Are teachers trying to wash students out of their class early to lower class sizes or teachers’ workloads?

Are teachers trying to drop students “for their own good” early because students sign up for too many AP classes?

Do teachers think this practice challenges students appropriately?  When I taught and gave tests, if my students did poorly, I would always ask myself if I was at fault and needed to reteach a topic.  AP classes tend to just “keep on truckin’.”

I’d really like to hear the thinking behind this practice if anyone dares to speak publicly.

I am all in favor of challenging students, but my entire purpose in teaching is to encourage students to take up math and science as a profession, not make them hate the subjects!!  A properly designed challenge problem on a test should make a student stretch, but not always fail utterly.  Save the really difficult problems for homework where there is less time pressure!

Early in the school year, these AP exam questions are usually too much of a stretch, so, if they absolutely have to be included on a chapter test (which I doubt), why not make them extra credit problems instead of using them to trash students’ grades?

Later in the year these questions are fair game, but putting them on chapter tests in the first part of the first semester is a dubious pedagogical practice.

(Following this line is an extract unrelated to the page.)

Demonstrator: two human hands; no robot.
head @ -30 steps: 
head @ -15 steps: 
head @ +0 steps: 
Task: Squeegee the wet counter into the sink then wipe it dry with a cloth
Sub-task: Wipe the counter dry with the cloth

We will not train a new generation of scientists and engineers if students have to recover from a failed beginning via a constant grind through a series of trap-filled tests.  This does not promote love of the subject material!

Parents, please take the time to get involved with your child’s education and learn what is going on!  Talk to your kids and see if they are impacted by this practice.  If it does not seem fair to you, then please speak up!

As I mentioned in my previous article, the AP curriculum is interesting and challenging, but I often think that we would be better off if teachers just taught the subject material, gave classroom tests, and chucked the national exam.  That way they could proceed at a rate suitable to the abilities of the students in their class (and would not waste most of the month of May after the AP exam!).

The Educational Testing Service would not be happy about this though (to the tune of $90/student!).  And how would students get into Ivies?!?!?

Hmm… despite my “love of learning” naiveté, two of my students from last year are now at Cornell 😉 .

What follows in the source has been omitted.